*** Dataset section ***

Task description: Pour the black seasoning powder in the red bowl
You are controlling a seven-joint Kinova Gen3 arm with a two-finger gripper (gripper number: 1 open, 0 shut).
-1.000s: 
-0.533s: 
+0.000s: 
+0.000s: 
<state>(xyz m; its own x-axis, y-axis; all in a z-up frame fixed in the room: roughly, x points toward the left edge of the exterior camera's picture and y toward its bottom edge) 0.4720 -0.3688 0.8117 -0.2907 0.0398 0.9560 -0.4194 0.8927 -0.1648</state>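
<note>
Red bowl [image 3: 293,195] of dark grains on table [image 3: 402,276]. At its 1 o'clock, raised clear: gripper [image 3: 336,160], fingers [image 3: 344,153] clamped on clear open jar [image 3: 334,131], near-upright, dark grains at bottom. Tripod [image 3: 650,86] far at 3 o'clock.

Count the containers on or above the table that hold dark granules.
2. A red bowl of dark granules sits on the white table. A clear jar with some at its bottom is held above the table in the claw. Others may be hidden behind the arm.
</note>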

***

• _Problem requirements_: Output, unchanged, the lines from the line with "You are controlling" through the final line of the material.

• _Solution_:
You are controlling a seven-joint Kinova Gen3 arm with a two-finger gripper (gripper number: 1 open, 0 shut).
-1.000s: 
-0.533s: 
+0.000s: 
+0.000s: 
<state>(xyz m; its own x-axis, y-axis; all in a z-up frame fixed in the room: roughly, x points toward the left edge of the exterior camera's picture and y toward its bottom edge) 0.4720 -0.3688 0.8117 -0.2907 0.0398 0.9560 -0.4194 0.8927 -0.1648</state>
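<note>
Red bowl [image 3: 293,195] of dark grains on table [image 3: 402,276]. At its 1 o'clock, raised clear: gripper [image 3: 336,160], fingers [image 3: 344,153] clamped on clear open jar [image 3: 334,131], near-upright, dark grains at bottom. Tripod [image 3: 650,86] far at 3 o'clock.

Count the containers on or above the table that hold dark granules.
2. A red bowl of dark granules sits on the white table. A clear jar with some at its bottom is held above the table in the claw. Others may be hidden behind the arm.
</note>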

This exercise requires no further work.